ALL - let's keep the derogatory remarks down, before this thread - which was rather fun - gets locked.


Roy Harding
Milnet.ca Staff


----------



## BF1 (25 Nov 2007)

Any one who has served in a place requiring one to defecate in a plastic bag can relate to the following:

I was in Cyprus, early 80's. I received 30 extras from my BSM.  Completing one extra was accomplished by emptying the honeybuckets in all the OP's manned by Ledra Bty. I had a jeep and trailer, and in the trailer was a steel garbage can tied down and all the honeybuckets were dumped into the garbage can.  I would then drive through Nicosia to Blue Beret Camp where I would dump the garbage can in their sewage lagoon.  I did that 30 times, and never had a problem with traffic in Nicosia!


----------



## X Royal (25 Nov 2007)

geo said:
			
		

> Considering that promotion from Lt to Capt is usually a "time in rank" + "Med fit" + "PT fit" + Formation commander's Okie-dokie, I can't fathom how you'd be able to get one CD wearing Lt
> 
> (forgot.... must not have been caught peeing in COs corn flakes)



Certainly not common but I would not rule it out as impossible.
Have you ever seen a CD with private on it? And I'm not going back pre-unification. I was on the parade in the mid 90's when it was presented. Also this person was never busted in rank. Spent over 12 years as a private before getting promoted. The fact this happened in the reserves may be part of the explanation. It may be hard to be retained in the Reg. Forces that long as a private.


----------



## George Wallace (25 Nov 2007)

X Royal said:
			
		

> .... Spent over 12 years as a private before getting promoted. The fact this happened in the reserves may be part of the explanation. .



Unfortunately, this person being a Reservist, may explain a lot.  There are some very rare cases, where members of the Reserves, although dedicated, have been unable to get the time off to attend that "Career Crse" that will get them qualified QL3, or in some Trades QL5.  Twelve years is a long time, and today many would have been classified as NES and Released, or offered another Trade, if this were to happen.


----------



## TheHead (25 Nov 2007)

I should have stated ANY trade waring the shirt would have been dangerous than, I didn't mean to get VERN all pissy.  The thing is though NO Zero Trades wore those shirts over seas.


----------



## Roy Harding (25 Nov 2007)

TheHead said:
			
		

> I should have stated ANY trade waring the shirt would have been dangerous than, I didn't mean to get VERN all pissy.  The thing is though NO Zero Trades wore those shirts over seas.



TheHead:  Drop it.

Roy Harding
Milnet.ca Staff


----------



## aesop081 (25 Nov 2007)

TheHead said:
			
		

> The thing is though NO Zero Trades wore those shirts over seas.



"zero" trades......

Please, use the term combat arms (which is what you mean i think). I'm a "zero" trade (081) and so are lineman (052) and Flight engineer (091)

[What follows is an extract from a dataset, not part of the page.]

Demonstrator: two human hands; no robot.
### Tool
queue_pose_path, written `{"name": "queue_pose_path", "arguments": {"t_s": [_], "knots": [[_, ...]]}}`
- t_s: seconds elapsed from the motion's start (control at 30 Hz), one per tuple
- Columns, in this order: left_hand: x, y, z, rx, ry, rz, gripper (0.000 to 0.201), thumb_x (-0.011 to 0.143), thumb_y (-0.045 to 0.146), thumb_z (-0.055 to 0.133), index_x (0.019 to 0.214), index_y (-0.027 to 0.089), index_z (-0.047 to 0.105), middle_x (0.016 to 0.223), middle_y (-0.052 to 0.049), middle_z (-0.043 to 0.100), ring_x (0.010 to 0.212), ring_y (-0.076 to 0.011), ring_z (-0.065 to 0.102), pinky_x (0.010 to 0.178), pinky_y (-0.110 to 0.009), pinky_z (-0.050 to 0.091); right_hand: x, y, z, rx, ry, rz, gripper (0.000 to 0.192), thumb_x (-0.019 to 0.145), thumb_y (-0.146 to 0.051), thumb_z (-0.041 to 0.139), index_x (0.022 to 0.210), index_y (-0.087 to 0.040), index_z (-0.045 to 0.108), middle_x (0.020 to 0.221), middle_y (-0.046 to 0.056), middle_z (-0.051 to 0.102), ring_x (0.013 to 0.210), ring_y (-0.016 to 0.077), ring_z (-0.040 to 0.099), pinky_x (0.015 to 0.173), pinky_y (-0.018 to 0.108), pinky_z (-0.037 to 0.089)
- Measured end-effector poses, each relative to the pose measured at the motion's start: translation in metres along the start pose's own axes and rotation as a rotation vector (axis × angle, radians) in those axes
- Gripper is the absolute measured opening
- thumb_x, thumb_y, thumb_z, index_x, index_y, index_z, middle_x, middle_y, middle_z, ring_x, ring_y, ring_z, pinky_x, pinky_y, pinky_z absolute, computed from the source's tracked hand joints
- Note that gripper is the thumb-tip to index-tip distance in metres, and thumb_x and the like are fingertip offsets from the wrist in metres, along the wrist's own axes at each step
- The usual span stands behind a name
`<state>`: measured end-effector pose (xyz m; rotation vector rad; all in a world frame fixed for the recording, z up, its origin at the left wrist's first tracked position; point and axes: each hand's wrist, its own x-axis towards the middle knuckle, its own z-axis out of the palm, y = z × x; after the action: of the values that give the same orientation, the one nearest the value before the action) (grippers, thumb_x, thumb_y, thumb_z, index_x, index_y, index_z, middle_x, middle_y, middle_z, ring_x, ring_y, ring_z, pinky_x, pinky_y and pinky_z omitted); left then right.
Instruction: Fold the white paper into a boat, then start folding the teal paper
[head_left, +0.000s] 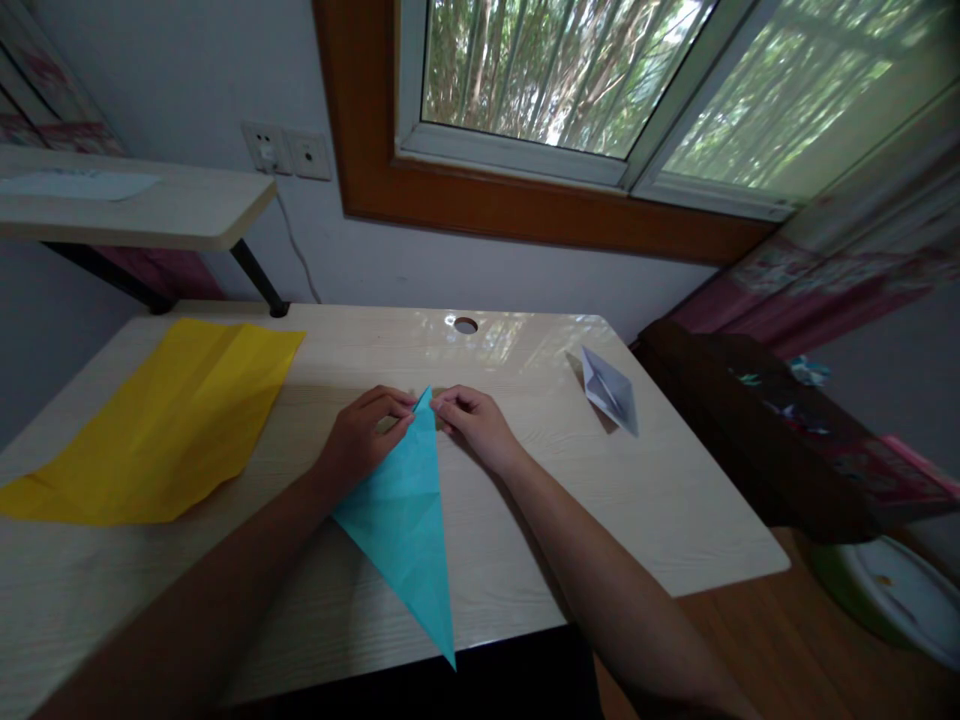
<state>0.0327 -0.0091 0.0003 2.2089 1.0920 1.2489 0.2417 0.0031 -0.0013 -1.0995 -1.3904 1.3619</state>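
The far tip of a folded turquoise paper (405,500) is pinched between the fingers of the left hand (360,440) and the right hand (476,425), both closed on it at the centre of the frame. The paper is laid as a long kite on the desk (675,500), its near point overhanging the lower edge. For a clean crease, the edges should probably be kept aligned at the tip before being pressed flat. A yellow sheet (157,420) is spread at the left, well apart; a small grey folded paper (611,388) lies at the right. Nothing is found in the way.
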Motion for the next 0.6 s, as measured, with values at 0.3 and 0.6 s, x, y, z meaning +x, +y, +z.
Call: {"name": "queue_pose_path", "arguments": {"t_s": [0.3,0.6], "knots": [[0.0013,0.0036,0.0002,-0.079,-0.043,0.000,0.009,0.089,0.020,0.066,0.080,0.022,0.068,0.098,-0.007,0.075,0.094,-0.0195,0.071,0.088,-0.036,0.057,-0.0011,-0.0055,0.0017,0.079,-0.034,0.012,0.033,0.077,-0.050,0.076,0.088,-0.019,0.073,0.070,-0.001,0.062,0.062,0.0115,0.050,0.060,0.026,0.039],[0.0014,0.0034,-0.0006,-0.147,-0.092,-0.002,0.008,0.089,0.021,0.067,0.082,0.022,0.069,0.098,-0.006,0.074,0.094,-0.0192,0.070,0.088,-0.036,0.056,0.0004,-0.0031,-0.0023,0.113,-0.061,-0.006,0.031,0.078,-0.051,0.077,0.081,-0.020,0.072,0.072,-0.001,0.061,0.065,0.0122,0.049,0.065,0.027,0.041]]}}
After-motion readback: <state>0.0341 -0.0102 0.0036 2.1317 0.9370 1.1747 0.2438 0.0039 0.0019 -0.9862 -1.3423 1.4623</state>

If you are going to pick at other trades ( regardless of reason or intent) i dont want to be mixed in because my MOC starts with a zero


----------



## Rayman (25 Nov 2007)

We could always poke at those good ol IMP things. In cadets (my first year at that) I was told by a Sgt. that the meatballs in the stew were horse meat, that all these IMP's the cadets are given are from the 1980s, not to mention that the small piece of bread you got was a whole loaf of Wonderbread shrunk down to that size. Dumbest thing I found was the fact they'd give you chicken breast, and make you eat it with a spoon. I think that was my first IMP and I remember how annoyed I got with that.


----------



## aesop081 (25 Nov 2007)

Rayman said:
			
		

> Dumbest thing I found was the fact they'd give you chicken breast, and make you eat it with a spoon. I think that was my first IMP and I remember how annoyed I got with that.

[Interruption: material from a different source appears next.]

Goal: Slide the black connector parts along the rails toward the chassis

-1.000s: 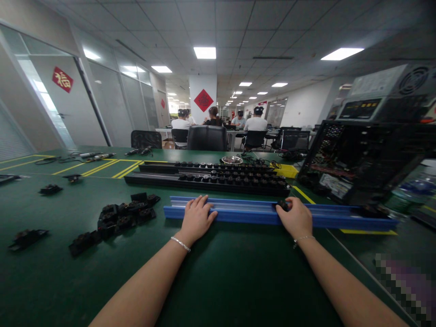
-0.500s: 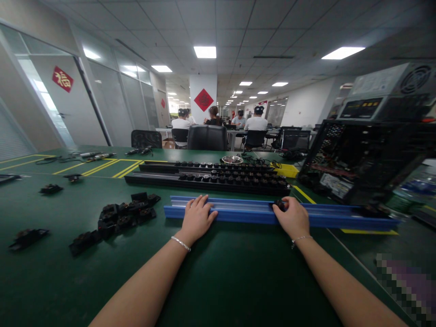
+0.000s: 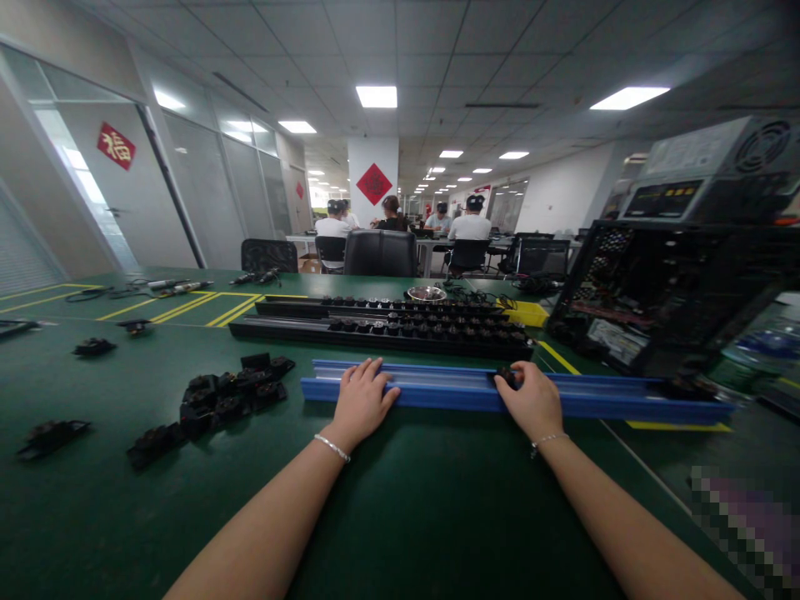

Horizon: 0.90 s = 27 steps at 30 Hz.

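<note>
A long blue channel rail (image 3: 450, 399) lies across the green table in front of me. My left hand (image 3: 363, 393) is laid over its left part, fingers across the far wall and thumb by the near wall, holding it. Right of the middle, my right hand (image 3: 534, 396) pinches a small black part (image 3: 507, 377) between thumb and fingers, at the rail's channel. The underside of this part is hidden. At the rail's right end sit more dark parts (image 3: 687, 387). Left of the rail lies a pile of similar black parts (image 3: 216, 396).
Black rails (image 3: 375, 337) filled with several parts lie behind the blue one. At right stands an open computer case (image 3: 675, 292), near a yellow tray (image 3: 523, 312). Loose black parts (image 3: 53, 437) lie at far left. Several people sit in the background.
My right hand has slid slightly left along the blue rail with the small black part. My left hand has stayed where it was.
</note>
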Each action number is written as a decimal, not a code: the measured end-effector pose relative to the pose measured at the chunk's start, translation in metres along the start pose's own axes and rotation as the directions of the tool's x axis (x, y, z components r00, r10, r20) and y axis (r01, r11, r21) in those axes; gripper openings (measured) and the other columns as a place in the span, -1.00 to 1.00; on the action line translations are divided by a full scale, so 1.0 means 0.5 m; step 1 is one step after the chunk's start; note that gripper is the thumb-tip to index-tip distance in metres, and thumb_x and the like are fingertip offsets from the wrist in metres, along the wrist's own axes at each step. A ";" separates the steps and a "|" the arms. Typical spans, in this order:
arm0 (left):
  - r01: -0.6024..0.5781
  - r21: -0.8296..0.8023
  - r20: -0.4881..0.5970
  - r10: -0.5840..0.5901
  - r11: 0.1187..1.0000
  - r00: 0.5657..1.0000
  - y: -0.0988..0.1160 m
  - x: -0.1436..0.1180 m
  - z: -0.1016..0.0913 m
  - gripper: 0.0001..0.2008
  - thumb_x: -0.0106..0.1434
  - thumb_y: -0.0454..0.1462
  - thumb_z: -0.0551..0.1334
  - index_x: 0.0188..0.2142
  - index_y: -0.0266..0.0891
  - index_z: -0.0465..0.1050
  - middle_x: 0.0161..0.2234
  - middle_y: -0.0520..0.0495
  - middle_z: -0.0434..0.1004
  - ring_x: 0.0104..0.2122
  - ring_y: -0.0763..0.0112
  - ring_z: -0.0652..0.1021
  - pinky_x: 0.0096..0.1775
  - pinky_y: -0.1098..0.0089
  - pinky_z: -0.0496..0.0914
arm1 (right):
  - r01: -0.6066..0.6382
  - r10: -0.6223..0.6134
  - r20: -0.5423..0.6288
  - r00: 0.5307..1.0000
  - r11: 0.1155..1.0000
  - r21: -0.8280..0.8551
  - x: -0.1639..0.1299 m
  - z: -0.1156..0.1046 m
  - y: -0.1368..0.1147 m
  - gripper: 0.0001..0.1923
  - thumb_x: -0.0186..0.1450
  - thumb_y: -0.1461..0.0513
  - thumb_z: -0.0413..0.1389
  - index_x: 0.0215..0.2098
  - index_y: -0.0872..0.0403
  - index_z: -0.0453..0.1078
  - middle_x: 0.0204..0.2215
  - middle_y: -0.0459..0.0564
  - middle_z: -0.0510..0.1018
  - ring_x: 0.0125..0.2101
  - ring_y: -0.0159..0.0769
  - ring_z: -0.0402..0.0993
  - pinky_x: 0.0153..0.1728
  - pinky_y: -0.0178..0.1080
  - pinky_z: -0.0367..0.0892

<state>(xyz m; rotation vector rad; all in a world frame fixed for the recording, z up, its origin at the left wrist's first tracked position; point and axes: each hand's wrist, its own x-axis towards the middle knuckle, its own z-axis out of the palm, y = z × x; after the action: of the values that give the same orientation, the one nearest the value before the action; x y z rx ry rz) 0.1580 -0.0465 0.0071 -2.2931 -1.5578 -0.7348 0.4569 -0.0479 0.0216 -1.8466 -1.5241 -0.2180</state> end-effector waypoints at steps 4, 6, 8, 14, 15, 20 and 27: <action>0.004 -0.006 0.005 -0.004 1.000 1.000 0.001 0.000 -0.002 -0.63 0.29 -0.03 -0.04 -0.12 -0.07 0.43 0.11 -0.09 0.33 0.13 0.18 0.27 0.08 0.08 0.15 | 0.010 -0.010 0.005 1.000 1.000 0.005 -0.001 0.002 0.000 -0.66 0.12 0.02 0.01 -0.24 0.07 0.26 -0.38 0.01 0.45 -0.30 -0.18 0.38 -0.14 -0.09 0.20; 0.006 -0.004 0.007 -0.006 1.000 1.000 0.002 0.000 -0.002 -0.63 0.29 -0.03 -0.05 -0.12 -0.08 0.43 0.11 -0.09 0.33 0.13 0.17 0.27 0.08 0.08 0.15 | 0.024 -0.024 0.003 1.000 1.000 0.011 -0.002 0.002 -0.001 -0.66 0.13 0.02 0.01 -0.24 0.07 0.26 -0.37 0.01 0.46 -0.30 -0.18 0.38 -0.14 -0.09 0.19; 0.008 -0.003 0.008 -0.008 1.000 1.000 0.002 0.000 -0.003 -0.63 0.29 -0.03 -0.05 -0.12 -0.07 0.43 0.11 -0.09 0.33 0.13 0.17 0.27 0.08 0.08 0.16 | 0.033 -0.033 0.002 0.999 0.999 0.016 -0.003 0.002 -0.001 -0.66 0.13 0.02 0.00 -0.24 0.07 0.26 -0.37 0.01 0.46 -0.30 -0.18 0.38 -0.14 -0.10 0.19; 0.016 -0.019 0.010 -0.015 1.000 1.000 0.002 0.001 -0.004 -0.64 0.28 -0.04 -0.02 -0.11 -0.06 0.43 0.11 -0.07 0.33 0.14 0.18 0.27 0.09 0.09 0.15 | 0.052 -0.052 0.003 0.999 0.998 0.024 -0.003 0.004 -0.001 -0.67 0.14 0.01 -0.01 -0.26 0.07 0.26 -0.38 0.01 0.46 -0.32 -0.18 0.38 -0.17 -0.10 0.20; 0.017 -0.018 0.012 -0.017 1.000 1.000 0.002 0.001 -0.005 -0.64 0.28 -0.04 -0.02 -0.11 -0.06 0.43 0.11 -0.07 0.33 0.13 0.18 0.27 0.09 0.09 0.15 | 0.053 -0.053 0.001 0.999 0.998 0.026 -0.003 0.004 -0.001 -0.67 0.14 0.01 -0.01 -0.27 0.07 0.26 -0.39 0.01 0.46 -0.32 -0.18 0.38 -0.16 -0.10 0.20; 0.017 -0.003 0.011 -0.017 1.000 1.000 0.004 0.001 -0.006 -0.65 0.28 -0.04 -0.02 -0.12 -0.07 0.44 0.11 -0.07 0.33 0.13 0.18 0.27 0.09 0.09 0.16 | 0.033 -0.034 0.022 0.999 0.999 0.036 -0.002 0.004 -0.005 -0.69 0.12 0.02 0.00 -0.29 0.07 0.26 -0.39 0.01 0.46 -0.32 -0.18 0.38 -0.18 -0.11 0.20; 0.012 -0.001 0.011 -0.012 1.000 1.000 0.003 0.001 -0.003 -0.63 0.29 -0.04 -0.03 -0.11 -0.08 0.43 0.12 -0.08 0.32 0.14 0.19 0.27 0.09 0.09 0.15 | 0.060 -0.061 0.025 0.998 0.997 0.050 -0.005 0.002 -0.010 -0.69 0.14 0.02 -0.01 -0.30 0.07 0.26 -0.39 0.01 0.46 -0.32 -0.19 0.38 -0.17 -0.10 0.20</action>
<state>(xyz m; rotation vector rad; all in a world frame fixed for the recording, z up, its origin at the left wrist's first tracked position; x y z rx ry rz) 0.1592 -0.0475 0.0086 -2.2942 -1.5783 -0.7272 0.4517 -0.0489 0.0218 -1.7729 -1.5910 -0.1829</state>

I always took the chicken breast out , cut the bread in two and put the chicken in between.


----------



## Rayman (25 Nov 2007)

I suppose I could have done that or pushed it out towards the top of the package and used the package to hold it per say.


----------



## Fishbone Jones (25 Nov 2007)

TheHead said:
			
		

> I should have stated ANY trade waring the shirt would have been dangerous than, I didn't mean to get VERN all pissy.  *The thing is though NO Zero Trades wore those shirts over seas.*



That is simply your opinion. There is no way you can state that categorically or as fact. Truth is, your making an unsubstantiated statement to try and further your partisan dislike for non combat trades. 

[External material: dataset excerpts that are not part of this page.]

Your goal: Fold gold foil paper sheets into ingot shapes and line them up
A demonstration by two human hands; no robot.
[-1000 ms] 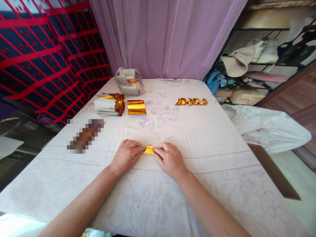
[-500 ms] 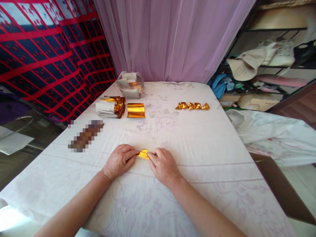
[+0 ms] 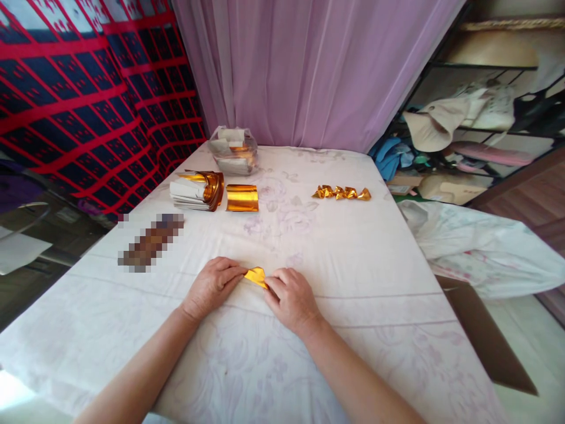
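Where both hands meet, gold foil piece (image 3: 256,275) (mostly hidden), fingertips covering its ends

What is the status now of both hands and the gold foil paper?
Left hand and right hand both pinching small folded gold foil paper on white tablecloth. Nothing between them.

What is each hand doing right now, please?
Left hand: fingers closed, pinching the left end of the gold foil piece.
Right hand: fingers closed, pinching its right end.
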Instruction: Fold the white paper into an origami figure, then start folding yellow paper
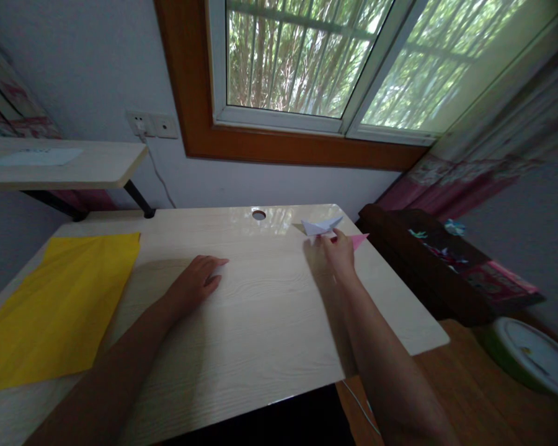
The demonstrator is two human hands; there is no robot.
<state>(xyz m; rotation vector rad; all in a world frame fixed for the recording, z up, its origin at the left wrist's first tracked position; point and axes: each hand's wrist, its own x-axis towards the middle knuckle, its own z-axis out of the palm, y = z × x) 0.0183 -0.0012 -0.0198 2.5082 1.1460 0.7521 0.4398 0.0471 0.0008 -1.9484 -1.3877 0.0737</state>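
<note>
My right hand [338,253] reaches to the far right part of the table, its fingers closed around a pink folded paper [359,240]. Pink shows on both sides of the fingers, and the rest is hidden by the hand. Just behind the fingertips stands a white paper boat [320,227]; whether they touch it I cannot tell. My left hand [201,279] rests on the bare middle of the table [260,322], thumb and index finger apart, holding nothing.
A yellow sheet [69,303] lies at the table's left. Behind it stands a raised shelf [97,167] with a paper on it. Near the back edge is a round cable hole [259,215]. To the right are a dark cabinet [413,272] and a round green-and-white container [534,353].
</note>
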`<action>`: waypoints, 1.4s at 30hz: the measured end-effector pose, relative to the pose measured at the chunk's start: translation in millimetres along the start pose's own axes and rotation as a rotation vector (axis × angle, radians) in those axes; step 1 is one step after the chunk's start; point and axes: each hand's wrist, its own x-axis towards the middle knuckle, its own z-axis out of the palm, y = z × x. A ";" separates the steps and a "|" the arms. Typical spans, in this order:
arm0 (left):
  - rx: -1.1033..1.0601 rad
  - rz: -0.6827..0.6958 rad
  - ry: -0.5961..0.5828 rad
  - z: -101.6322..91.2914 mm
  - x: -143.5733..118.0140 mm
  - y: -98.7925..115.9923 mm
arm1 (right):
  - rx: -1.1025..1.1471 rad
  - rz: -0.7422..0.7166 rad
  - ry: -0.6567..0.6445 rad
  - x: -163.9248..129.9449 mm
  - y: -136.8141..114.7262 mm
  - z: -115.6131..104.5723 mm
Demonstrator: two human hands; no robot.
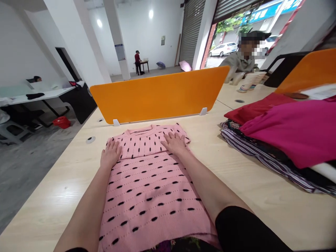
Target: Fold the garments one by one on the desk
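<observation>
A pink knitted top (149, 189) with black dashes lies flat on the light wooden table (249, 189), its neckline toward the orange divider. My left hand (110, 154) rests palm down on the top's left shoulder area, fingers apart. My right hand (175, 142) lies flat on the right shoulder area near a folded-over sleeve, fingers spread. Neither hand grips the cloth.
An orange divider panel (160, 94) stands across the table behind the top. A pile of clothes with a magenta garment (291, 129), a red one (252, 110) and a striped one (262, 154) lies to the right. A person (243, 59) sits beyond the divider near stacked cups (250, 82).
</observation>
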 end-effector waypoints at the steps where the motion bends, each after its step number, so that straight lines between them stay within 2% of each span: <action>1: 0.002 0.000 -0.001 -0.4 0.0 0.1 | -0.001 0.001 -0.012 0.6 -0.1 2.7; 4: -0.005 0.000 -0.002 -1.8 -0.3 0.6 | -0.001 -0.007 0.062 0.8 3.3 3.1; 8: -0.022 0.010 0.006 -2.9 -0.8 0.8 | -0.039 0.061 0.343 5.4 14.3 -4.7; 9: -0.020 0.011 0.009 -2.8 -0.7 0.5 | -0.038 0.090 0.348 8.1 17.8 -5.9; 12: -0.011 0.011 0.010 -1.4 0.8 -1.6 | 0.003 0.151 0.187 18.0 27.9 -5.3; 14: -0.010 0.008 0.002 -0.4 2.0 -3.0 | 0.016 0.161 0.124 22.8 31.8 -2.6; 17: -0.006 0.018 -0.004 0.1 3.0 -3.8 | 0.013 0.157 0.153 23.5 31.4 -0.1; 22: -0.005 0.012 0.003 -0.7 2.6 -2.5 | -0.025 0.112 0.356 17.6 24.6 -3.5; 24: -0.006 0.003 -0.008 -1.0 2.7 -2.1 | -0.022 0.074 0.321 18.1 23.6 -3.5; 28: 0.000 0.004 -0.013 0.2 4.0 -3.2 | -0.003 0.046 0.151 21.9 24.3 0.4; 35: 0.024 0.021 0.007 4.2 7.4 -4.2 | -0.022 0.038 0.219 21.2 23.0 1.5; 39: 0.109 -0.006 0.071 -7.0 -2.3 13.3 | -0.031 0.043 0.232 17.1 21.1 2.1; 42: 0.167 0.011 0.122 -13.3 -21.1 32.7 | -0.031 0.041 0.235 17.4 22.9 3.2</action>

I suggest you drop your veiled sparring and innuendo, and move on. Slagging of other trades, openly or suggested, is not allowed and against the guidelines. That should be pretty clear by now, even to you.


----------



## rmc_wannabe (25 Nov 2007)

So...uh.... how about those arty sims? Having one dropped about 4 ft from your head and then being told to "move it" seems pretty dangerous to me.


----------



## George Wallace (25 Nov 2007)

rmc_wannabe said:
			
		

> So...uh.... how about those arty sims? Having one dropped about 4 ft from your head and then beong told to "move it" seems pretty dangerous to me.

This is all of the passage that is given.